[DATASET CONTENT]

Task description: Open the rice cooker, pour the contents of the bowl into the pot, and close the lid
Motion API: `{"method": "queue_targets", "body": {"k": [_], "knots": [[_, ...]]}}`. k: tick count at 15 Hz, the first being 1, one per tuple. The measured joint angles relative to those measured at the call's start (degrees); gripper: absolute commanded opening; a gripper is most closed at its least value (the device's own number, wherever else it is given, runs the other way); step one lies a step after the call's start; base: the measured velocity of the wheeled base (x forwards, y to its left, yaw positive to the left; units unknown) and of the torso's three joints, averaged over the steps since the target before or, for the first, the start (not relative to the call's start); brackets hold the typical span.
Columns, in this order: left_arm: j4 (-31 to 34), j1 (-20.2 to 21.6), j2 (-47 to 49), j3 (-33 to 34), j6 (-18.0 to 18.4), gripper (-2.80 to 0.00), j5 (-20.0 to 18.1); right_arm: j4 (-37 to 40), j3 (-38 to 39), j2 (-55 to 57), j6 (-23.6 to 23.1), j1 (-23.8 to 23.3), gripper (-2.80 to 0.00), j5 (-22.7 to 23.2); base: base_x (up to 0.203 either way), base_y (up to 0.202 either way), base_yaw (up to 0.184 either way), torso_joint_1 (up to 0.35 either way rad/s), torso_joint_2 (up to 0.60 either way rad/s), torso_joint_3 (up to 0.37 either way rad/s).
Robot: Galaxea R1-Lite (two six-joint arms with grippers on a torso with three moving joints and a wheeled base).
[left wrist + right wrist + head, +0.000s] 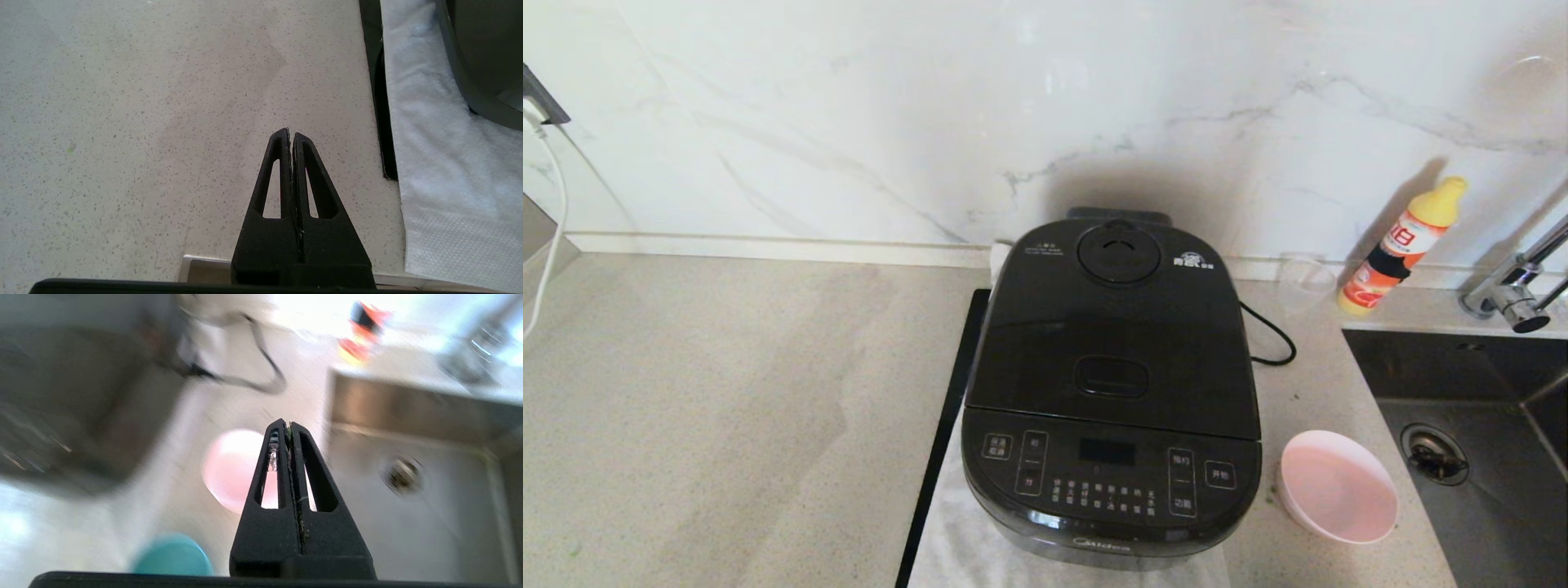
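Now: glossy black rice cooker (1111, 392), lid (1115, 327) down | round pink bowl (1338, 487) | both grippers together

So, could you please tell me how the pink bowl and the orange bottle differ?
The pink bowl is low, wide and open-topped; the orange bottle is tall, narrow and yellow-capped. The bowl sits beside the rice cooker's front; the bottle leans against the back wall. Both rest on the countertop by the sink.

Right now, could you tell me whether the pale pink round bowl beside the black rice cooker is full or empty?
Empty: in the head view the pale pink round bowl stands upright and shows only its bare pink inside, with nothing in it.
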Motion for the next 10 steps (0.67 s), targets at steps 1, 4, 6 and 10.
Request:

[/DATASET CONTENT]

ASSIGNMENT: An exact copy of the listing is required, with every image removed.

EXERCISE RESPONSE:
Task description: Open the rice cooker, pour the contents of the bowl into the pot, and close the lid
Motion API: `{"method": "queue_targets", "body": {"k": [_], "knots": [[_, ...]]}}`. k: tick count at 15 Hz, the first being 1, one per tuple. The measured joint angles relative to those measured at the call's start (degrees); gripper: absolute commanded opening; a gripper is most closed at its least value (the device's own number, wherever else it is given, runs the other way); step one lies a step after the call's start; base: the measured velocity of the wheeled base (x forwards, y to its left, yaw positive to the left; units unknown) and of the torso's three joints, averaged over the steps since the target before or, for the first, the start (not relative to the call's start); brackets hold the typical span.
Columns, in this order: left_arm: j4 (-31 to 34), j1 (-20.2 to 21.6), j2 (-47 to 49), j3 (-33 to 34), j6 (-18.0 to 18.4), gripper (-2.80 to 0.00), j5 (-20.0 to 18.1); right_arm: j4 (-37 to 40), j3 (-38 to 39), j2 (-55 to 57), j6 (-23.6 to 23.1), j1 (-23.8 to 23.3), gripper (-2.80 to 0.00), j5 (-22.7 to 23.2); base: base_x (up to 0.203 either way), base_y (up to 0.202 either way), base_yaw (up to 0.184 either way), torso_joint_1 (up to 0.35 either way rad/s), torso_joint_2 (up to 0.60 either way rad/s), torso_joint_3 (up to 0.37 either way rad/s).
Robot: Galaxea R1-Lite (two six-joint arms with grippers on a torso with three moving joints and a wheeled base).
[left wrist + right wrist + head, +0.000s] 
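Now: glossy black rice cooker (1111, 392), lid (1115, 327) down | round pink bowl (1338, 487) | both grippers together

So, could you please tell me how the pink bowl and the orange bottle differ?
The pink bowl is low, wide and open-topped; the orange bottle is tall, narrow and yellow-capped. The bowl sits beside the rice cooker's front; the bottle leans against the back wall. Both rest on the countertop by the sink.

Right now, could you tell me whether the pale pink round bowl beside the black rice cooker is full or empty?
Empty: in the head view the pale pink round bowl stands upright and shows only its bare pink inside, with nothing in it.
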Motion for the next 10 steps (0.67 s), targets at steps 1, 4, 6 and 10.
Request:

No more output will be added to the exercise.